Let $X$ have a Student-t distribution, so that \begin{align*} f_X(x|\nu ,\mu ,\beta) = \frac{\Gamma (\frac{\nu+1}{2})}{\Gamma (\frac{\nu}{2}) \sqrt{\pi \nu} \beta} \left(1+\frac{1}{\nu}\left(\frac{x - \mu}{\beta}\right)^2 \right)^{\text{$-\frac{1+\nu}{2}$}} \end{align*}
I know that Student-t distributions show a power-law in the tail.

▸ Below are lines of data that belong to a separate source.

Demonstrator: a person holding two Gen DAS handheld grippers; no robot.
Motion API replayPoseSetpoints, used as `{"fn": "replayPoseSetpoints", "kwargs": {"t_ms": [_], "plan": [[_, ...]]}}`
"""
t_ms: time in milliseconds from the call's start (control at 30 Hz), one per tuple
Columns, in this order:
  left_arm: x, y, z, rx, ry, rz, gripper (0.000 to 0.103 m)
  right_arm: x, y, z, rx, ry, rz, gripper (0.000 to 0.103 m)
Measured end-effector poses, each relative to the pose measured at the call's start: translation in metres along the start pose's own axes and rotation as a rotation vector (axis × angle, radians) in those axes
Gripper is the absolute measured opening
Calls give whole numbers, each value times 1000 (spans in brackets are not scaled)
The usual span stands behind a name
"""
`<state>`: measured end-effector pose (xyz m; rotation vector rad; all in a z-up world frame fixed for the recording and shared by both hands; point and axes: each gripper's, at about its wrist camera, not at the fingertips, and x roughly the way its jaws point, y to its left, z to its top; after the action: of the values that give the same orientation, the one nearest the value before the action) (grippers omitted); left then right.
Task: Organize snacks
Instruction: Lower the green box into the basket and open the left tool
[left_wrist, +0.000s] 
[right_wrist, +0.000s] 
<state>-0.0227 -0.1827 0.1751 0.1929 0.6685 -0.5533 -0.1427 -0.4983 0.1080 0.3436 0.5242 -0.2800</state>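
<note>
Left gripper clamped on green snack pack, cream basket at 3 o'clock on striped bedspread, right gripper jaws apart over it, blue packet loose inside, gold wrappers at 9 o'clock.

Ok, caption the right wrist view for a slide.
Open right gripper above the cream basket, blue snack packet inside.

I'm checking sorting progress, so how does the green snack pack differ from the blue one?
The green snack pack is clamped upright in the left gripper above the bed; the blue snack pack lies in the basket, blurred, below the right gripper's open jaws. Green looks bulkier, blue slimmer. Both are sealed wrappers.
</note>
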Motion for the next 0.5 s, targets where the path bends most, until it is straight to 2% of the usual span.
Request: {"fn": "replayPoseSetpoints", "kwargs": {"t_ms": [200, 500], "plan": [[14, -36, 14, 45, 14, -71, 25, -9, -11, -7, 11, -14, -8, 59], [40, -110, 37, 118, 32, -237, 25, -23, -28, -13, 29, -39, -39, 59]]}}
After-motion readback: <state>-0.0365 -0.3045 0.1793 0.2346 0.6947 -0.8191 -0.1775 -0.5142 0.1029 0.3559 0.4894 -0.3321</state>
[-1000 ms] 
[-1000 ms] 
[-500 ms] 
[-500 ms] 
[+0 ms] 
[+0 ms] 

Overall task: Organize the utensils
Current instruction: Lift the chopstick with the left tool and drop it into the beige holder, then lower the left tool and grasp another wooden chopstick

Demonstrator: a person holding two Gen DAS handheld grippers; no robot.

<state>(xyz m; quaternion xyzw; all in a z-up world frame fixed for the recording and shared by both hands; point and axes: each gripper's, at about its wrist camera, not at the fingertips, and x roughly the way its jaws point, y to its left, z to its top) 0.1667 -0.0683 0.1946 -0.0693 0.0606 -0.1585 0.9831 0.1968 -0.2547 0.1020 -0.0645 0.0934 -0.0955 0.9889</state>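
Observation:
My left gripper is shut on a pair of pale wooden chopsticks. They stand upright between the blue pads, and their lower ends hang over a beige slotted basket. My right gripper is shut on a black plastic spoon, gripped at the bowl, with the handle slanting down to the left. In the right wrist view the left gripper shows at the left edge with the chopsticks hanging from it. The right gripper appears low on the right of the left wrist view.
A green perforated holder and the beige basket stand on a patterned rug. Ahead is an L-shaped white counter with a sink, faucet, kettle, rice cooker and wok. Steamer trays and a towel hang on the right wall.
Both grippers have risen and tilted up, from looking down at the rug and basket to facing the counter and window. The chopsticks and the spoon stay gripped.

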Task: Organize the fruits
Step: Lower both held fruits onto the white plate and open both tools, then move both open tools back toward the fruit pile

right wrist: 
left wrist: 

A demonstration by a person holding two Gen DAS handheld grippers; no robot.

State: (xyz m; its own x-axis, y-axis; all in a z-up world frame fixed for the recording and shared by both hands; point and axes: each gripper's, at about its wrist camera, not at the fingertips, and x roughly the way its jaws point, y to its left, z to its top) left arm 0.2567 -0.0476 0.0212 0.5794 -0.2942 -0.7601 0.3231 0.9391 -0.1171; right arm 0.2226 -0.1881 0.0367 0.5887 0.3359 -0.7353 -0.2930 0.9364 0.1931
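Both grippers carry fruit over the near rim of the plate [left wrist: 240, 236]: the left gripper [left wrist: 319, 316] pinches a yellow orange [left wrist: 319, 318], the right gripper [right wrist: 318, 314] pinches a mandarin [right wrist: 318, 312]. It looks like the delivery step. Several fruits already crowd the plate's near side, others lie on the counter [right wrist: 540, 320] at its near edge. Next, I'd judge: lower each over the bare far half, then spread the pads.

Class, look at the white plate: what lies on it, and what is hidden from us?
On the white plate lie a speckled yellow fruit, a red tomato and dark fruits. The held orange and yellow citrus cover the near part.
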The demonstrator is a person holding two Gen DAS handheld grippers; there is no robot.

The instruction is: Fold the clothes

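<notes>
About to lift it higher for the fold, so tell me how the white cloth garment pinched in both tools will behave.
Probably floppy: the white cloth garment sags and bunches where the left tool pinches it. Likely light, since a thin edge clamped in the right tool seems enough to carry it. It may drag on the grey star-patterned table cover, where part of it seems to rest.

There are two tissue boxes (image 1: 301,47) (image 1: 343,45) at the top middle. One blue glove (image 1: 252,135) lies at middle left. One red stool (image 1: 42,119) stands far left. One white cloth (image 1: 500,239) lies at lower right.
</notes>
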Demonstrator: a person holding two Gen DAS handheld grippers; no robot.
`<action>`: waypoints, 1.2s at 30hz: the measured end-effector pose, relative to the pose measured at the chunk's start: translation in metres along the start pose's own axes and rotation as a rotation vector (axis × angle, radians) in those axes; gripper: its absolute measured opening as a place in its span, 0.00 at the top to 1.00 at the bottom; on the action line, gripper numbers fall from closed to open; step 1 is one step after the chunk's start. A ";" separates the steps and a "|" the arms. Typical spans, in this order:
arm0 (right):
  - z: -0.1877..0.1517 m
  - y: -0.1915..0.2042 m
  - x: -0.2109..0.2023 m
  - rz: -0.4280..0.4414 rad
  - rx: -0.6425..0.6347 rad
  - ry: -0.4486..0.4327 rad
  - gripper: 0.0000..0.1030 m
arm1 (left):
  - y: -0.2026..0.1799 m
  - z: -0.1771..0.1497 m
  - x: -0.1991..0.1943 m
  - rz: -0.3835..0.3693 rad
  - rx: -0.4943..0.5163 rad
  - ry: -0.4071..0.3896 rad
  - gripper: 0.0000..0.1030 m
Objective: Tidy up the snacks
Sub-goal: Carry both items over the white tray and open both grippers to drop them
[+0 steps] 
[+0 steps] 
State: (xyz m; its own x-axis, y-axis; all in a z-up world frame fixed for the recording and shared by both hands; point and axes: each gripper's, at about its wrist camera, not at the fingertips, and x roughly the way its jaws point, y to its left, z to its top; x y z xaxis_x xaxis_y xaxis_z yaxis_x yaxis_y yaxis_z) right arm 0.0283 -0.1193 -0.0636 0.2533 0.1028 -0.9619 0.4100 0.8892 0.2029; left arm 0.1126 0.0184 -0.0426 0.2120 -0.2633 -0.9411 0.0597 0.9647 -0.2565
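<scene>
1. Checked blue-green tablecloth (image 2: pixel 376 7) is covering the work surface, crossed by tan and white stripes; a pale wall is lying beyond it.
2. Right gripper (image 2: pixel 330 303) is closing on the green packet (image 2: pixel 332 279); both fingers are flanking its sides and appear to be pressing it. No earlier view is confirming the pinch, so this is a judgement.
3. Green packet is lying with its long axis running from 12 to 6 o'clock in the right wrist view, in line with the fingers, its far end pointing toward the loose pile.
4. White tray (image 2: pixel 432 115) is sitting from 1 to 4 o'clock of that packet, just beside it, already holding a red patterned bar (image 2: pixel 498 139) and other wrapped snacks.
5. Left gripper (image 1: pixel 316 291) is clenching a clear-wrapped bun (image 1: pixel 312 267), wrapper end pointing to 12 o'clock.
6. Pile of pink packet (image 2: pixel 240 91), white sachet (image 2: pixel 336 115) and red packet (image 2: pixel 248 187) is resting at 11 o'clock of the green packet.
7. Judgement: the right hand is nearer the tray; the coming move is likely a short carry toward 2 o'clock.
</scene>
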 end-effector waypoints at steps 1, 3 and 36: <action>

I also know that Lévy stable distributions ( e.g with the following characteristic function:
\begin{align*} \phi(t|\alpha ,\beta, c ,\mu) = exp[i t \mu - |ct|^\alpha (1-i\beta sgn(t) \Phi)] \end{align*}
where $sgn(t)$ is the sign of $t$ and $\Phi= tan(\frac{\pi \alpha}{2}) \quad \forall \alpha$ except for $\alpha =1$ when $\Phi = -\frac{2}{\pi} log|t|$ ) have a power-law in the tails, so that the asymptotic behaviour for large $x$ of a r.v. $X$ Lévy stable-distributed is:
$$ f_X(x) \propto \frac{1}{|x|^{1+\alpha}}$$
My question is: is the Student-t distribution stable? Or, in other words, does a power-law in the tails imply a Lèvy stable distribution?